Handle THP splitting in the parts of the truncation functions which
already handle partial pages.  Factor all that code out into a new
function called truncate_inode_partial_page().

We lose the easy 'bail out' path if a truncate or hole punch is entirely
within a single page.  We can add some more complex logic to restore
the optimisation if it proves to be worthwhile.

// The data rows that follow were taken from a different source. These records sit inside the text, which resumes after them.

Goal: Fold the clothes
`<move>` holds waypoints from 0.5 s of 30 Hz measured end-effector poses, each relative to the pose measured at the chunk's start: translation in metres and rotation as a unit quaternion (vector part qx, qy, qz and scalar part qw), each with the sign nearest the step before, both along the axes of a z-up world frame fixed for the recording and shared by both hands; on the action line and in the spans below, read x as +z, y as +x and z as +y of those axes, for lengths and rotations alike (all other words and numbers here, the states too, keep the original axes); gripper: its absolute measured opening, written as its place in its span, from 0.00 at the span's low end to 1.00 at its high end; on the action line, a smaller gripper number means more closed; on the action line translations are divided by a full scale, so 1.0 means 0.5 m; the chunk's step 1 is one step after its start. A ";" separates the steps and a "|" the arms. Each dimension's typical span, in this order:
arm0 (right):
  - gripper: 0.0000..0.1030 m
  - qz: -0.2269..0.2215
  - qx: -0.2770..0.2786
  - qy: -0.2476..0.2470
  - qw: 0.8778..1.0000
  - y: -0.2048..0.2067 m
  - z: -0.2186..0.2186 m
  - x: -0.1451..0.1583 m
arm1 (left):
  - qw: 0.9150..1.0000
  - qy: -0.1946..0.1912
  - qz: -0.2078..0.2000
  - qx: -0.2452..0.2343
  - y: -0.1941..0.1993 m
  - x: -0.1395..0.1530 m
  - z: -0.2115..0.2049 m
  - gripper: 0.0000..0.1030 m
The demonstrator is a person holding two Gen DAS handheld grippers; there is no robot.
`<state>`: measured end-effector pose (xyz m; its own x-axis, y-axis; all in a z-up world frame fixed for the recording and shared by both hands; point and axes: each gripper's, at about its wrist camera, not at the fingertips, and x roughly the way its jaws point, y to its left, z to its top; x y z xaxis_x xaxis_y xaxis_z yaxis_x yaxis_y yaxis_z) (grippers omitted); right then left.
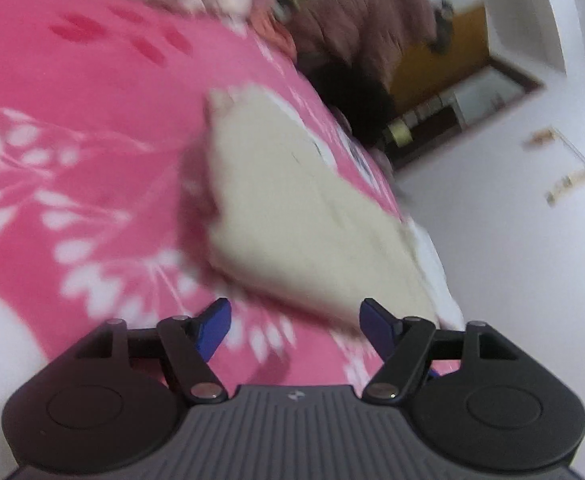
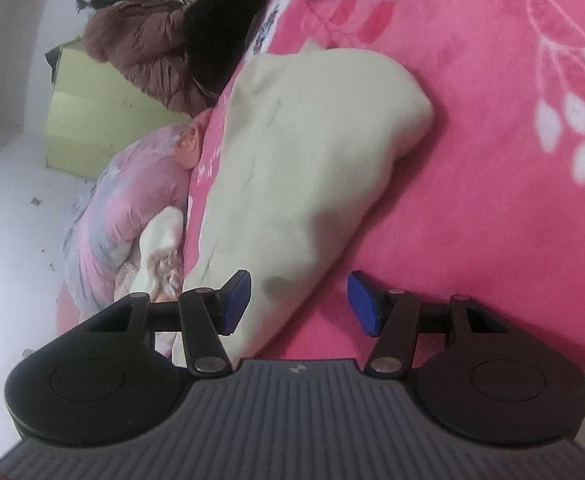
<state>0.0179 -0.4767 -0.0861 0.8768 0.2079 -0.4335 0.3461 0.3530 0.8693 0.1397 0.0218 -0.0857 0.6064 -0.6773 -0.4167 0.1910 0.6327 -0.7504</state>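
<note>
The cream garment (image 2: pixel 312 152) lies on the pink floral blanket (image 2: pixel 492 200) near the bed's edge, bunched into a rough, lumpy shape rather than a neat flat fold, so I judge folding barely begun or only partly done. The left gripper (image 1: pixel 294 330) hovers at its near end, jaws spread and empty. The right gripper (image 2: pixel 298 304) likewise has spread jaws, the cloth lying between them ungripped.

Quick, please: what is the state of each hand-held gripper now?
Left hand-held gripper: open, holding nothing.
Right hand-held gripper: open, cream garment between fingers, not gripped.
</note>
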 end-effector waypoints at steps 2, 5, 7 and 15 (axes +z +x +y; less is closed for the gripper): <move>0.52 -0.003 -0.015 0.004 1.000 0.012 -0.003 -0.004 | 1.000 0.012 -0.020 0.016 0.005 -0.003 -0.013 0.73; 0.50 -0.012 -0.042 0.014 0.999 0.020 -0.010 -0.015 | 0.999 0.018 -0.031 0.037 0.024 -0.009 -0.029 0.73; 0.50 -0.020 -0.060 0.018 0.998 0.027 -0.014 -0.023 | 0.998 0.012 -0.030 0.059 0.038 -0.014 -0.037 0.72; 0.27 -0.031 -0.083 0.002 0.996 0.060 -0.018 -0.034 | 0.991 -0.003 0.049 0.124 0.093 -0.007 -0.020 0.16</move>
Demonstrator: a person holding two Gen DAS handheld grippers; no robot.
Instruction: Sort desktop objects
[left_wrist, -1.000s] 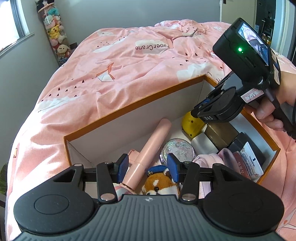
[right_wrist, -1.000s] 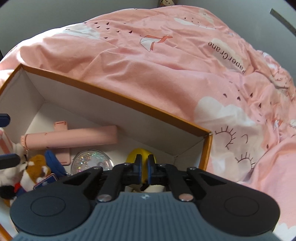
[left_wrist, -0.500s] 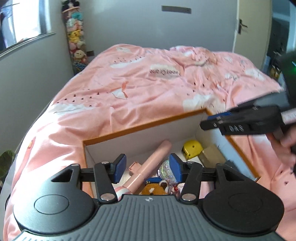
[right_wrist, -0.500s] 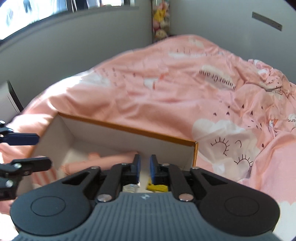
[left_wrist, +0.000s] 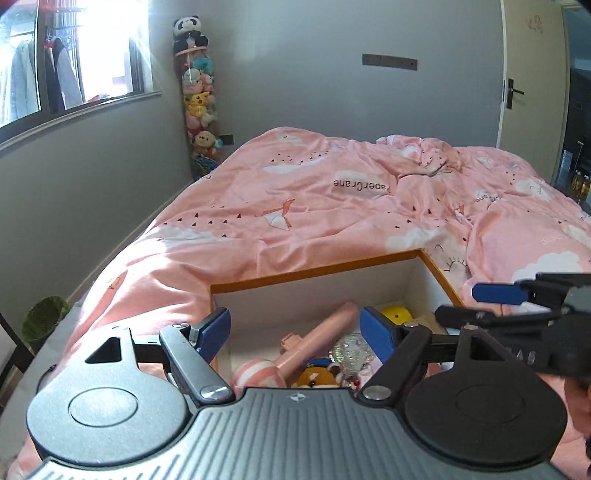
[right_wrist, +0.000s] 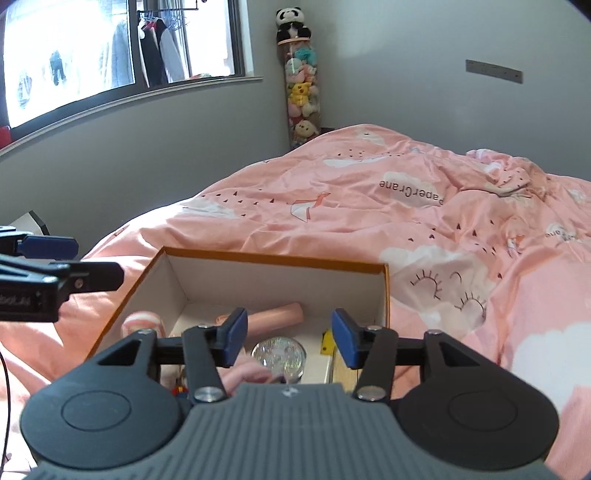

Signed-off-by: Matthew Wilcox (Oracle) <wi...@infradead.org>
Reviewed-by: Jan Kara <j...@suse.cz>
Reviewed-by: William Kucharski <william.kuchar...@oracle.com>
---
 mm/internal.h |   1 +
 mm/shmem.c    |  97 ++++++++++++++---------------------------
 mm/truncate.c | 118 +++++++++++++++++++++++++++++++-------------------
 3 files changed, 108 insertions(+), 108 deletions(-)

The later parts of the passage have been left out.